国・地方の行政デジタル化に139億円 総務省概算要求 マイナンバー普及に1451億円

 総務省が地方自治体のデジタル化を促す「自治体デジタルトランスフォーメーション(DX)推進計画」など国、地方の行政デジタル化に向け、令和3年度予算の概算要求で139億5000万円を計上する方針を固めたことが24日、分かった。マイナンバーカードの利活用促進にも1451億円を盛り込む。菅義偉内閣が掲げる行政のデジタル化を強力に推し進める方針だ。

 武田良太総務相は年内にDX推進計画を策定する考えを示しており、行政デジタル化予算139億5000万円のうち38億8000万円を計上する。今年度の関連当初予算7億1000万円から5倍以上となる。

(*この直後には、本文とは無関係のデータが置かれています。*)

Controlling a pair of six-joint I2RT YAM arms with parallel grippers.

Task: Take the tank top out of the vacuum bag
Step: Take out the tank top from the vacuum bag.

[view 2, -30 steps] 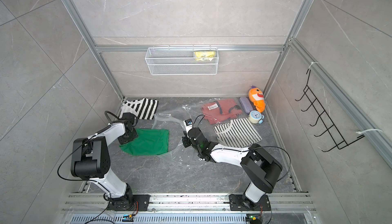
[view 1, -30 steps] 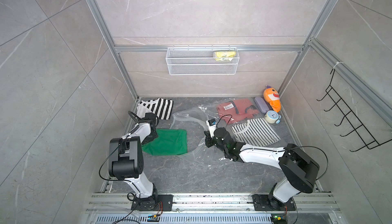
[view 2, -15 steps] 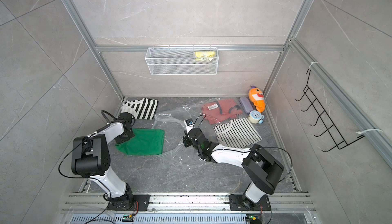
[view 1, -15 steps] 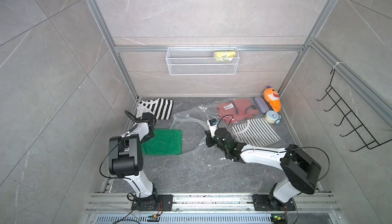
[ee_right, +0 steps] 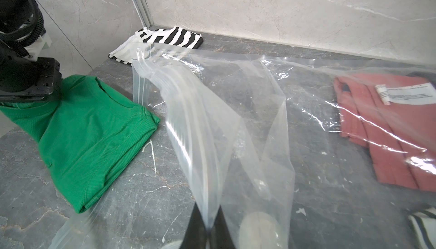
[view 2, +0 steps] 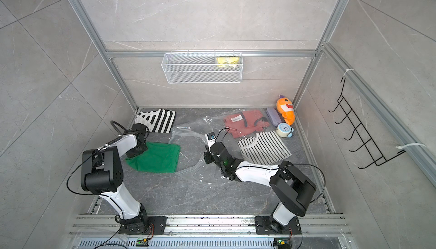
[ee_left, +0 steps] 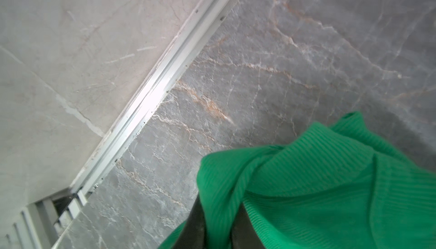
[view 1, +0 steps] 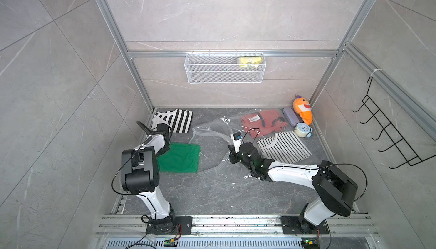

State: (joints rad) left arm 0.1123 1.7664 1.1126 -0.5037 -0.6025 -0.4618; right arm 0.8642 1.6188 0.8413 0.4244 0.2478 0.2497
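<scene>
You have the green tank top (view 1: 179,157) lying flat on the grey floor, outside the vacuum bag (view 1: 212,146) and just beside its open mouth; in the right wrist view the garment (ee_right: 94,137) is bare cloth with no film over it. A loose edge of plastic runs close to its near corner, and I cannot tell whether the two touch. The right gripper (ee_right: 208,221) is closed, pinching the bag's clear film and holding the mouth lifted. The left gripper (ee_left: 219,207) sits at the tank top's edge nearest the side wall. Ribbed green cloth lies between its fingers (ee_left: 194,221), but I cannot tell whether they are clamping it or have let go. My judgement is that the extraction is essentially done. What is left is to free the cloth, release the bag and draw both arms clear.
</scene>
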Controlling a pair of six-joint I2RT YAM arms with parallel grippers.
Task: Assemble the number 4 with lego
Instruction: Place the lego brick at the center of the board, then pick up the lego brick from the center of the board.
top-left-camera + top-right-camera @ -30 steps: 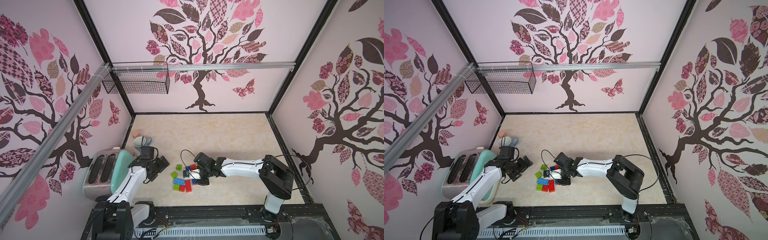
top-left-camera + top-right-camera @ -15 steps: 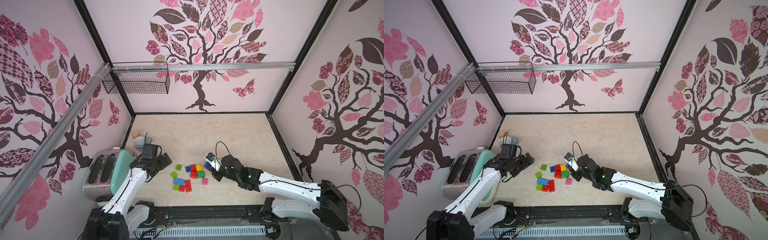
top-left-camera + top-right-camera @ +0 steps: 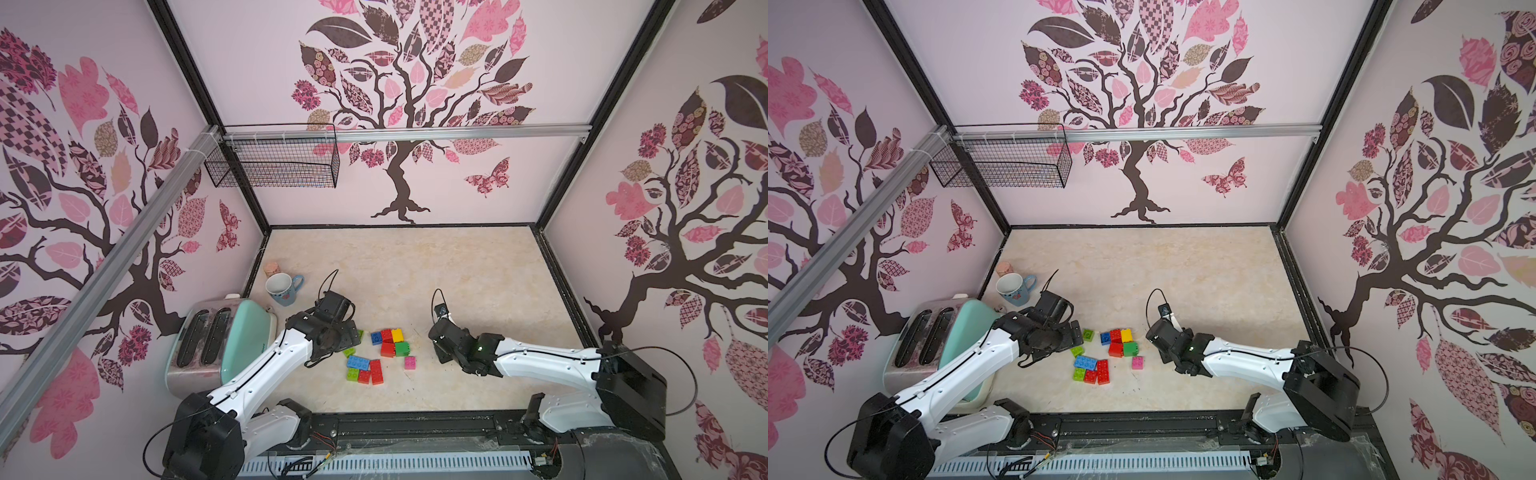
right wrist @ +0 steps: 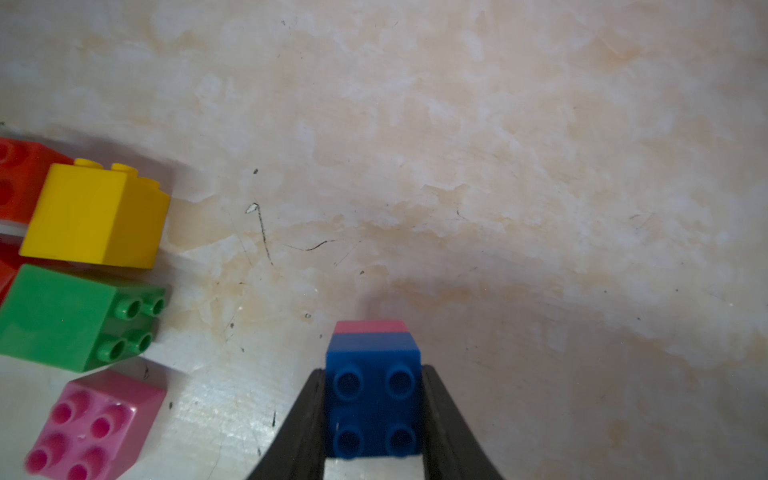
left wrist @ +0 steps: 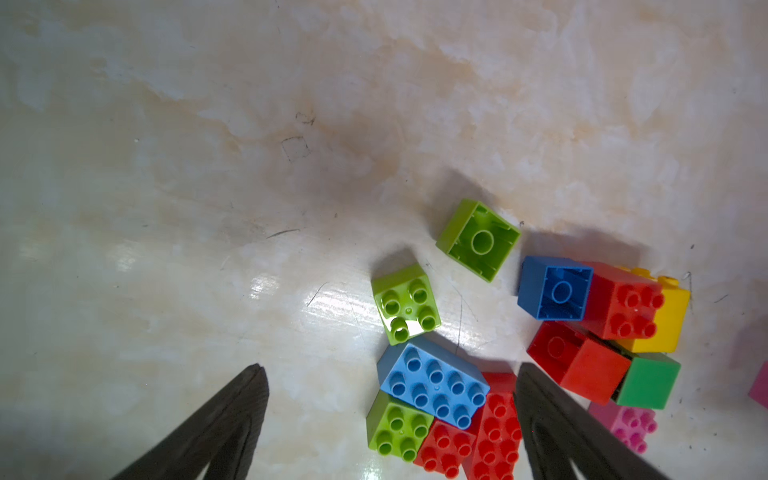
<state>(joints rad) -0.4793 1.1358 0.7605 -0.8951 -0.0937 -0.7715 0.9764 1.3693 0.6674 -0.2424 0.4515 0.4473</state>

 DX推進計画関連予算のうち、地方自治体の行政手続きオンライン化には1億円を投じ、オンライン利用システムと既存の業務システムを連携させる実証実験を行う。AIを使用した業務効率化には1億4000万円を充て、住民基本台帳や税などの自治体の基幹業務について、人口規模ごとに複数自治体で検討グループをつくり実証を進める。

 自治体ごとに異なるシステムの標準化には4億1000万円を計上する。情報システムは現在、各自治体がそれぞれ異なる事業者に発注しており、新型コロナウイルス対策で実施された10万円給付では紙ベースで照合を行うなどデジタル化の遅れが指摘されている。

 また、自治体業務のクラウド化に当たり、セキュリティー強化に32億1000万円を要求。高いレベルのセキュリティーを実現するための移行支援や調査研究などに充てる。

 一方、地方とは別に進める国のデジタル化に関しては前年度比微減の100億7000万円を計上。行政サービス向上を目的とした全国規模の業務処理システムの構築などに99億9000万円、内閣官房と連携した各府省のプロジェクト管理を一元化する取り組みに8000万円を充てる。

 国や地方の行政手続きのデジタル化を進めるにあたって基盤となるマイナンバーカードの利活用を進めるため、自治体の交付態勢支援や情報連携システム整備などに1451億円を計上する。